Model Performance
Model performance analysis and runtime monitoring. Import from fair_perf_ml.model_perf.
Batch analysis
fair_perf_ml.model_perf.core.binary_classification_analysis
binary_classification_analysis(y_true: FloatingPointDataSlice, y_pred: FloatingPointDataSlice) -> dict
Analysis for a classification model type. Will apply labels in accordance with the given threshold args: y_true: numpy array/python list y_pred: numpy array/python list returns: dict: analysis output
fair_perf_ml.model_perf.core.logistic_regression_analysis
logistic_regression_analysis(y_true: FloatingPointDataSlice, y_pred: FloatingPointDataSlice, decision_threshold: float | None = 0.5) -> dict
Analysis for a logistic regression model type.
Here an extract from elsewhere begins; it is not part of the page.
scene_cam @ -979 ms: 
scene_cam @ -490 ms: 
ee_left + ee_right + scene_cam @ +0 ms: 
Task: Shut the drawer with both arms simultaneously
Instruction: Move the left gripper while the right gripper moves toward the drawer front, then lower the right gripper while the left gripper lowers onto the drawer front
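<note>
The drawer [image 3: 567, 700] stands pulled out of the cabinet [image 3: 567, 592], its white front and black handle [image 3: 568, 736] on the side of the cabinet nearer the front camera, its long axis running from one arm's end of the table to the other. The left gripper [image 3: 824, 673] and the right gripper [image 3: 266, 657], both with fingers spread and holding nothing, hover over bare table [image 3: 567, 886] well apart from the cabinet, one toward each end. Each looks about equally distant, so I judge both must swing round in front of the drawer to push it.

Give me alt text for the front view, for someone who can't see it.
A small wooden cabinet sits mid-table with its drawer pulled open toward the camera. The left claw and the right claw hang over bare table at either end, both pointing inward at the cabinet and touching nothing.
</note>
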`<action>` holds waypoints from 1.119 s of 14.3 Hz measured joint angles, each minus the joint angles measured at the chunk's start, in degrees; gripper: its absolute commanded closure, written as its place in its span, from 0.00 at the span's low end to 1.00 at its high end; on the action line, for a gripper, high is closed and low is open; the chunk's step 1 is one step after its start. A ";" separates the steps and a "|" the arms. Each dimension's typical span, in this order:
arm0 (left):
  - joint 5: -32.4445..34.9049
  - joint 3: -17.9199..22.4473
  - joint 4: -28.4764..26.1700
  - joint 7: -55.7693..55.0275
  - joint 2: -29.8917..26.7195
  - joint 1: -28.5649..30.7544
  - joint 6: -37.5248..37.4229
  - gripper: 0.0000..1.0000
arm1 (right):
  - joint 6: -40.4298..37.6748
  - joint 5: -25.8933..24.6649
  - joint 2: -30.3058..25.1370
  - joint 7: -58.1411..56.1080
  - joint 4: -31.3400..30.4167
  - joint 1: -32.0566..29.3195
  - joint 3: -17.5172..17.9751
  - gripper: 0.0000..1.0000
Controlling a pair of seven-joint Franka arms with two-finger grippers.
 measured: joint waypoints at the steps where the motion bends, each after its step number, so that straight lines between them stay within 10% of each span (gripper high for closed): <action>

Will apply labels in accordance with the given threshold args: y_true: numpy array/python list y_pred: numpy array/python list decision_threshold: threshold used to apply label returns: dict: analysis output
fair_perf_ml.model_perf.core.linear_regression_analysis
Analysis for a linear regression model type. Will apply labels in accordance with the given threshold args: y_true: numpy array/python list y_pred: numpy array/python list returns: dict: analysis output
Runtime comparison
fair_perf_ml.model_perf.core.runtime_check_full
runtime_check_full(latest: ModelPerformanceReport | dict, baseline: ModelPerformanceReport | dict, threshold: float = 0.1) -> DriftReport
Method to perform a full runtime performance monitoring job. args: latest: dict - latest analysis output, must match shape baseline: dict - baseline analysis output, must match shape threshold: Optional[float] - the allowable drift returns: dict - output analysis
fair_perf_ml.model_perf.core.partial_runtime_check
partial_runtime_check(latest: ModelPerformanceReport | dict, baseline: ModelPerformanceReport | dict, metrics: list[ModelPerformanceDriftMetric], threshold: float = 0.1) -> DriftReport
Method to perform a runtime performance monitoring job on only selected metrics. Allows for the drift report to only consider the metrics that are relevant to an application. Often times not all loss metrics are relevant. args: latest: dict - latest analysis output, must match shape baseline: dict - baseline analysis output, must match shape threshold: Optional[float] - the allowable drift returns: dict - output analysis
Streaming
fair_perf_ml.model_perf.streaming.BinaryClassificationStreaming
Bases: LabeledStreamingBase[T]
Stateful streaming monitor for binary classification models.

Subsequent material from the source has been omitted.